This guide provides detailed, step-by-step instructions for filling out the Behavioral Health Inpatient Authorization Form for Priority Health online. Understanding each section will ensure a smooth submission and timely authorization.

Follow the steps to complete the form correctly.

  1. Click the ‘Get Form’ button to obtain the Behavioral Health Inpatient Authorization Form and open it for editing.
  2. Provide the facility information by entering the facility name and provider tax ID. In the service address section, input the complete address of the facility.
  3. Fill out the member information.
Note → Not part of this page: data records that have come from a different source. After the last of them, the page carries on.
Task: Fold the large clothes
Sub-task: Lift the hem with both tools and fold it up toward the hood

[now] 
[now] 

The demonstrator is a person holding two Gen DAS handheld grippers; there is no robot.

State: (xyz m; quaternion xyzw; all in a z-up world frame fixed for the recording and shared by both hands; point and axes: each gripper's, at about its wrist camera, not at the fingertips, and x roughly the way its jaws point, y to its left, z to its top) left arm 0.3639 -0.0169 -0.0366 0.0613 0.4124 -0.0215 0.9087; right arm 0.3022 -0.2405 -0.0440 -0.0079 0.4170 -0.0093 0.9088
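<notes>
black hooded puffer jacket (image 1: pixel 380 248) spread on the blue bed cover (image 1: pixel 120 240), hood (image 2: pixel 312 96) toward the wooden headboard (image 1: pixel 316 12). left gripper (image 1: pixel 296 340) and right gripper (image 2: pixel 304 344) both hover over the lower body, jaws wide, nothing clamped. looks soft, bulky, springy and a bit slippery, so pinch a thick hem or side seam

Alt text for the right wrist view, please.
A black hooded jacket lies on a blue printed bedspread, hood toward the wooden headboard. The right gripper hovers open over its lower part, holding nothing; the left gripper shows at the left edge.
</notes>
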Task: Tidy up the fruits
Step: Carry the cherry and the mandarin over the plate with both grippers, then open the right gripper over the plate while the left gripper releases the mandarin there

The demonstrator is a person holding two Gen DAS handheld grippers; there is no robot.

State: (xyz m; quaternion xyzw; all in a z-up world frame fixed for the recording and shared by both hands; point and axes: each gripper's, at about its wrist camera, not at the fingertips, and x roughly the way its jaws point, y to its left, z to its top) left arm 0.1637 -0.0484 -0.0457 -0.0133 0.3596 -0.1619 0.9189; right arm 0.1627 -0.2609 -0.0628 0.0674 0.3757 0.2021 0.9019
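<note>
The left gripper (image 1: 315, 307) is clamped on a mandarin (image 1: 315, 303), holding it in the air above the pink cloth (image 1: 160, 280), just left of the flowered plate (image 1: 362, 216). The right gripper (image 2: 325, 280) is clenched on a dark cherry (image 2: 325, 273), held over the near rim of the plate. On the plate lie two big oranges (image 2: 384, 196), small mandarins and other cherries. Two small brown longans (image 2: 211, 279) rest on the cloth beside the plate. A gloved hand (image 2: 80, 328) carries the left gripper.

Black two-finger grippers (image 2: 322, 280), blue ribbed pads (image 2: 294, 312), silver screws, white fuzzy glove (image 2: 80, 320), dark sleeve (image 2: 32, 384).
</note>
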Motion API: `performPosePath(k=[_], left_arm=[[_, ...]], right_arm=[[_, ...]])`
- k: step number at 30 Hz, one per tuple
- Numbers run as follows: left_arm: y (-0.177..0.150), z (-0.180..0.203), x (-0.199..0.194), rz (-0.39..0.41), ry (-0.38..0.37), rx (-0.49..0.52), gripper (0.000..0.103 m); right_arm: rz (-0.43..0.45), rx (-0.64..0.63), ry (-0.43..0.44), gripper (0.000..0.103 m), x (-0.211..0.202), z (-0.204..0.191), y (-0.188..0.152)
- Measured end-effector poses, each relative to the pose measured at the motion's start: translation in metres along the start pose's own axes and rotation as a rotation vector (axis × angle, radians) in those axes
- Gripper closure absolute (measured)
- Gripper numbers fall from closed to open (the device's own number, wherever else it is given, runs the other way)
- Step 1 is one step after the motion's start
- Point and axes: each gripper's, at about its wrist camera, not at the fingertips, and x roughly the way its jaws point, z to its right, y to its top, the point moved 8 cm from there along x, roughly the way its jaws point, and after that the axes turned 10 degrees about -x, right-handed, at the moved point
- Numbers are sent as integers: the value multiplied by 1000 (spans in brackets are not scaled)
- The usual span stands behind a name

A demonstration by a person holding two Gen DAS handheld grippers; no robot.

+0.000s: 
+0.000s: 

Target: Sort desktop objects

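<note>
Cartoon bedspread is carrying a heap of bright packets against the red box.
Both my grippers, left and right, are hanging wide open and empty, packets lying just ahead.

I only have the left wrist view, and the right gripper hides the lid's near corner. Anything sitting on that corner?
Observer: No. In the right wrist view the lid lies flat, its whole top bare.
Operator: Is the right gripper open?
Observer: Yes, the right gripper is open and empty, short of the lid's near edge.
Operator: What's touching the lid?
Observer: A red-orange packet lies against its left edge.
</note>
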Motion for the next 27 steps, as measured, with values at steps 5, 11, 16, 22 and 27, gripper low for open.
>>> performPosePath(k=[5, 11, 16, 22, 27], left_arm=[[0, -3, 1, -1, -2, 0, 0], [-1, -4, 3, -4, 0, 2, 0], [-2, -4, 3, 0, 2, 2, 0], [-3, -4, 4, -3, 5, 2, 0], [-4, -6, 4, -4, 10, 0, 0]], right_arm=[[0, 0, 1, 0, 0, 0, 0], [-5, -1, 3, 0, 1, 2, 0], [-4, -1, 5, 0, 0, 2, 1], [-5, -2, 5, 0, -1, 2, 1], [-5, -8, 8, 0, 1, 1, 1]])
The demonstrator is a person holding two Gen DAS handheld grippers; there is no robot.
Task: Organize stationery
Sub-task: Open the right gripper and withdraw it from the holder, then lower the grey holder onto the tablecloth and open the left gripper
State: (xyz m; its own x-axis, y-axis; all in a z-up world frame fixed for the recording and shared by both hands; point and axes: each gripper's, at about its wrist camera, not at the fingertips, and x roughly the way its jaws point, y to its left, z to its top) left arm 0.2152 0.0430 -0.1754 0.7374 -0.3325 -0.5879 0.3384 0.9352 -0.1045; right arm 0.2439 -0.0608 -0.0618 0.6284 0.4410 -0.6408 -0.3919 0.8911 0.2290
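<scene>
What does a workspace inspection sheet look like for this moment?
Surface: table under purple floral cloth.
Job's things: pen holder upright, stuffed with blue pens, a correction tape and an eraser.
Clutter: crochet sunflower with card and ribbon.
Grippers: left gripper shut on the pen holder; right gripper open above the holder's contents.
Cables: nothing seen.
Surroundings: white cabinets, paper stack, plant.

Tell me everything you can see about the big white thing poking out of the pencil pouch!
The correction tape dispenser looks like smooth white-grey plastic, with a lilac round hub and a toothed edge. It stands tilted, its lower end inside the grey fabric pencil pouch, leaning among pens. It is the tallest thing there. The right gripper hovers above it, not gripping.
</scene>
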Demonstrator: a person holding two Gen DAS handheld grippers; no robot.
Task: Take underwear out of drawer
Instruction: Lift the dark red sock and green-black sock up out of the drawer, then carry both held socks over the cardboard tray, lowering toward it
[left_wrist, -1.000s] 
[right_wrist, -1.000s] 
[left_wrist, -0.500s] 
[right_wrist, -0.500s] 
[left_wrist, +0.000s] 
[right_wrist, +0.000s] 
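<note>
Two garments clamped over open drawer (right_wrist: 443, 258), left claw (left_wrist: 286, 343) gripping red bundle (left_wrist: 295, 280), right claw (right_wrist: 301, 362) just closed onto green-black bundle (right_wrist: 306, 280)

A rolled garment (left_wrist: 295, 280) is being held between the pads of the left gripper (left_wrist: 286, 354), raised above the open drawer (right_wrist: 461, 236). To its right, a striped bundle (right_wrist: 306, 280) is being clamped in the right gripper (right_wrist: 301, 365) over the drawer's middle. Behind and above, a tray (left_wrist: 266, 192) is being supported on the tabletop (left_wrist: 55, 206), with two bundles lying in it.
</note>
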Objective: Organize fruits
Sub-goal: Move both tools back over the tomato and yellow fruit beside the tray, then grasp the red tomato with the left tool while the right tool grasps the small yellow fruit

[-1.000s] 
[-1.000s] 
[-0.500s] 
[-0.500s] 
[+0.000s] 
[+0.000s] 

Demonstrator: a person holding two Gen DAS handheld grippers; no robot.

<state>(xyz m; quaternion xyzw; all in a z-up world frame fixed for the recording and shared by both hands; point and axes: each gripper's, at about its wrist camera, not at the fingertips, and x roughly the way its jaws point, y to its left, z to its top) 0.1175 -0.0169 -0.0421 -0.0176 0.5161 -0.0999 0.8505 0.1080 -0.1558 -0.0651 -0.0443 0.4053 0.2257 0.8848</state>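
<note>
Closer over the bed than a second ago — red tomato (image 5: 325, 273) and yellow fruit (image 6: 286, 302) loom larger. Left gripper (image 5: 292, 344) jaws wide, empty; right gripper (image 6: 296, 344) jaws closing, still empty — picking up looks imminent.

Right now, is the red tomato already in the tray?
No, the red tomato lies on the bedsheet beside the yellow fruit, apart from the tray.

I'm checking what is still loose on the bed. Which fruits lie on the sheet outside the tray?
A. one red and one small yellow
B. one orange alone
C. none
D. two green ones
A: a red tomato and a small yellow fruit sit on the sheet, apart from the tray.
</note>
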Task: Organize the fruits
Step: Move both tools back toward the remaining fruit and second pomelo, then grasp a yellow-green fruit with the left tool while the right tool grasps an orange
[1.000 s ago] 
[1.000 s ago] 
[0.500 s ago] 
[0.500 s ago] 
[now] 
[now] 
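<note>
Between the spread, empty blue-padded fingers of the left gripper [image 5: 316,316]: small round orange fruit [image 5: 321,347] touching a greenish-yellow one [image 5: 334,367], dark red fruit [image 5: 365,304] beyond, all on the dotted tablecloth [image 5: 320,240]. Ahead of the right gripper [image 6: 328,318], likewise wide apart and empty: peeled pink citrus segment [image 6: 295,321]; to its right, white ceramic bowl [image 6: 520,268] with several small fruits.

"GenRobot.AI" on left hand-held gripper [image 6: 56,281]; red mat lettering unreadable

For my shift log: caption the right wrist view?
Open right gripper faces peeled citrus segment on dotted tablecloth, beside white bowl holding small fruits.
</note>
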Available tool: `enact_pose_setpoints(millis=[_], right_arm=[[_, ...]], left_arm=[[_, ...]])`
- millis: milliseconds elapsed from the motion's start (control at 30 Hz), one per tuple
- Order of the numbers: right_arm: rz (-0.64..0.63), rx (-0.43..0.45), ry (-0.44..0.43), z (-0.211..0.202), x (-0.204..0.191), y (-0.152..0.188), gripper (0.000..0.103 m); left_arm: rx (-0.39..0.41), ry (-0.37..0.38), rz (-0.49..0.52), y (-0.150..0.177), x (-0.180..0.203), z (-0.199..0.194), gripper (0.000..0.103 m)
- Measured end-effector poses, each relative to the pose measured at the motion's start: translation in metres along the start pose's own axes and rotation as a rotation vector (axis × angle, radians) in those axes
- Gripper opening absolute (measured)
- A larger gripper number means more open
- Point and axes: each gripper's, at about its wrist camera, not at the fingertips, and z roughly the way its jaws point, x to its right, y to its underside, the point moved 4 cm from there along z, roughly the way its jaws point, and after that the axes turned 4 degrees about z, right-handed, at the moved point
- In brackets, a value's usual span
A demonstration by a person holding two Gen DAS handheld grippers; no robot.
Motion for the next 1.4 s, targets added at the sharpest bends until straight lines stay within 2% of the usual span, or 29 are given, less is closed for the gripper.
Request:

Write the last name, first name, Priority Health ID number, and date of birth of the member requiring authorization.
  4. Select the type of request by checking the appropriate box: pre-service, concurrent, or retrospective.
  5. Indicate the level of care by checking the box that corresponds to the service being requested, such as mental health inpatient or inpatient detox.
  6. Input specific dates of service requested in the designated field.
  7. Provide the name of the attending psychiatrist in the corresponding line.
  8. If applicable, enter the discharge date and complete the relevant Axis fields (I, II, III, IV, and V).
  9. List any discharge medications clearly in the provided section.
  10. Detail the follow-up care needed by filling in the therapy, psychiatry/PCP, and other appointments sections.
  11. Enter the current phone number for member follow-up in the designated line.
  12. Complete the contact information of the reviewer requesting authorization, including name, title, and phone/fax.
  13. Finally, include any additional comments as necessary and ensure all fields are completed before proceeding.
  14. Once finished, save changes, and then you can download, print, or share the completed form.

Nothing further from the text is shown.